On the Appalachian Trail, maybe a couple thousand hopeful “thru hikers” set out annually to conquer the entire 2,200 miles between Springer Mountain, Georgia, and Mt. Katahdin, Maine. More than a year of preparation has preceded the long drive to north Georgia for most, preparation for the challenge of a lifetime, a challenge most will have just one shot at. The expensive little Appalachian Trail Conservancy maps and guidebooks have been purchased and scrutinized, enormous research has gone into gear acquisition and hopefully a training regimen has been enacted. The anticipation and trepidation are daunting.
Yet, by Neels Gap, Georgia—a little over 30 miles later—about a quarter of these long-hike neophytes are calling to get a ride home. “It’s just not what I’d imagined,” seems a common refrain.
On the northern Long Trail in Vermont several years ago, I crossed paths a few times with an intelligent college-age young man on a break between semesters. We met while he was nursing fresh blisters at the highest shelter on the Long and his experience seemed to go downhill from there or at least his enthusiasm did. The last time I saw him, he was packing his gear into a friend’s trunk at a town along the way, giving up his own dream of conquering the Long in one shot. He shared some of what had been going through his head as he left me behind:
“I mean, yeah, living in the woods out on the trail and everything sounds great, but I’ve just got other things I want to do with my summer, too. I just don’t have a reason to keep going through the aches and pains and bugs and mud every day.”

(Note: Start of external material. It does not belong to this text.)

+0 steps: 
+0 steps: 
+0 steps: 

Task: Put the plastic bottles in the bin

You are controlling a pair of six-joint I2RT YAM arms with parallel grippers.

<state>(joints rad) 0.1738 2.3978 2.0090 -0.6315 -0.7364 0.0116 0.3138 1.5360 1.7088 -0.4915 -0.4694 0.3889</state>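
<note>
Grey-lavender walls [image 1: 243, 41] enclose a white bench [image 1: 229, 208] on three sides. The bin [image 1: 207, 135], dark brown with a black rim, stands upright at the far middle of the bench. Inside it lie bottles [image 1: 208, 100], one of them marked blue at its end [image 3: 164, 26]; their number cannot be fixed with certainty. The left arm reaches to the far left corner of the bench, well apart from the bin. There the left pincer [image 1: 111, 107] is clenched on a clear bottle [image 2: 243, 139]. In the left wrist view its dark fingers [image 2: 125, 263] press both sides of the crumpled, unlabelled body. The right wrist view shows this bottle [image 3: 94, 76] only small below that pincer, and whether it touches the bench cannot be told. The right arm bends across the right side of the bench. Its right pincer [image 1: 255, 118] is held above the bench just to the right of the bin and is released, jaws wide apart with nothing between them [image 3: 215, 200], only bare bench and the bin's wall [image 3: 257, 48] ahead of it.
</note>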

Like so many others I’d encountered along the way, once this fellow lost sight of his original purpose, it was only a matter of time before his expedition would end.
Personally, I found that only keeping purpose in the forefront of my mind has gotten me through as the miles piled up and there were tough days now and then.

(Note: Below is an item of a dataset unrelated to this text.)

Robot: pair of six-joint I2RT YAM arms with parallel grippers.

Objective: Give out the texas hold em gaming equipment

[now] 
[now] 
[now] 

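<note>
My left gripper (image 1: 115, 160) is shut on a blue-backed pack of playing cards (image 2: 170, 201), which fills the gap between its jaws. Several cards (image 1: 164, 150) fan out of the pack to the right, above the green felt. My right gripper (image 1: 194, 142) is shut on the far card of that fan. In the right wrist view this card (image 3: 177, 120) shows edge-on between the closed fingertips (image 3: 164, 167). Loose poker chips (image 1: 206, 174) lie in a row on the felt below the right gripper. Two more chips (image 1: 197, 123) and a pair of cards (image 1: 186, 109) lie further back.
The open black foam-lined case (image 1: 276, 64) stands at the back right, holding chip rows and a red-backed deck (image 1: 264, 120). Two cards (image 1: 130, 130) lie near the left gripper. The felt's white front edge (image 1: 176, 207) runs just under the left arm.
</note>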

My drive west went well a few weeks ago. My tiny car wasn’t meant for crossing the continent but then, I’ve done many things over the last eight years my miniature automobile wasn’t meant for. No flat tires, no worn-through belts, no pebbles to the windshield and not even any truly severe weather, though I did drive through both rain and snow. Not even the gale-force headwinds of South Dakota could hold me back.

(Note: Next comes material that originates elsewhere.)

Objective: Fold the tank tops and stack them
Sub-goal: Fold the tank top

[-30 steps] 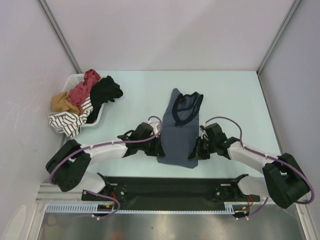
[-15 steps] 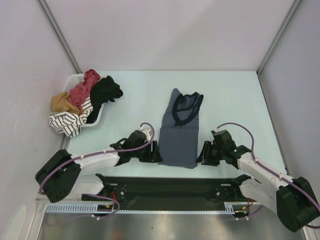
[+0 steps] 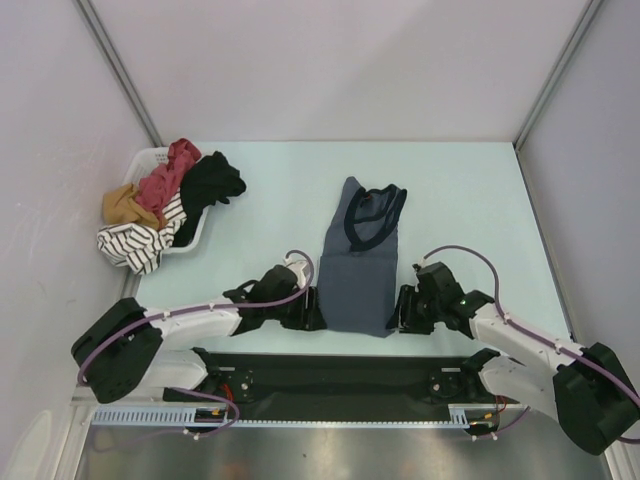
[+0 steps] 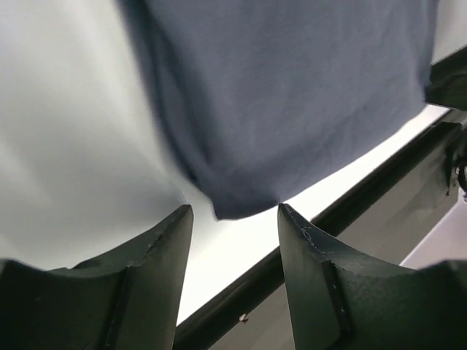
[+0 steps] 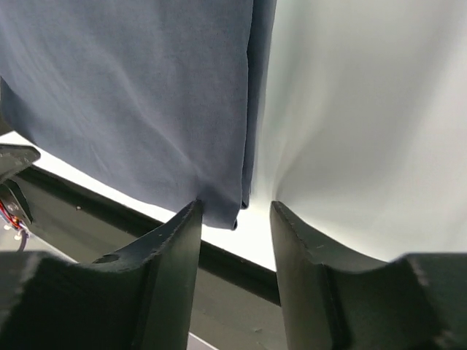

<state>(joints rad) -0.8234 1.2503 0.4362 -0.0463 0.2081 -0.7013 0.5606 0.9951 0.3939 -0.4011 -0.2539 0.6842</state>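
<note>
While the blue-grey tank top [image 3: 358, 272] lies flat, both jaws parted, empty, at its near corners

Pale blue-green table [image 3: 470, 200], seen from above. A slate blue-grey tank top [image 3: 358, 275] with darker trim lies flat on it, lengthwise and a little right of the middle. Its hem is close to the near edge, and its neck points toward the far edge. A white basket [image 3: 148, 157] stands at the far left corner, heaped with mixed clothes [image 3: 165, 205], well apart from the top.
</note>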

Driving across Iowa, I was starting to wonder if the classic western red sandstone and sagebrush vistas really existed or did it all just go on looking like an ever flatter Ohio till you hit mountains? I stopped at a rare hilly place for a pack hike to keep my legs in shape and found myself walking down to the Missouri River. Finally, here it was clear I was in the west. It all suddenly looked like a clip from the “Bonanza” TV series I’d watched as a child. The landscape then stayed that way for hundreds of miles.
During my brief hours in Wyoming, I finally began to spot the notorious western wildlife. Under a full moon, coyotes obliged me with a mournful serenade as I slept in the car. In the morning, I began to see antelope, a new animal for me, and hours later had seen over two hundred and fifty. More rarely, I’d spot little herds of mule deer and at one tiny Montana town, a group of these stood and posed for me as I walked up to them, clicking away. But I’ve always had some rapport with the critters. A bit later I drove under two bald eagles circling between prominent buttes. I stopped the car and got out as one coasted in and perched on the nearest rock outcrop. Yes, I had rapport with all the critters and my reputation had preceded me even to the West.
Days later I was enjoying my last full day with the old car and brought it to a place called Washington Park to see the Pacific Ocean for the first time. Tomorrow, someone from a car dealership would drive here with me and drop me at the same place I was now parking, he leaving with a tiny car and me with a check. I now walked west on the nearest hiking trail, a broad expanse of gently rolling water on my right with only the disturbance of a school of surfacing fish to punctuate its pacific condition. Hard to believe but at the moment I laid eyes on this expanse of water, a school of porpoises erupted behind the fish, welcoming me to a new ocean. It was a magnificent moment and a great start, but I took it as a reminder not to lose sight of my porpoises.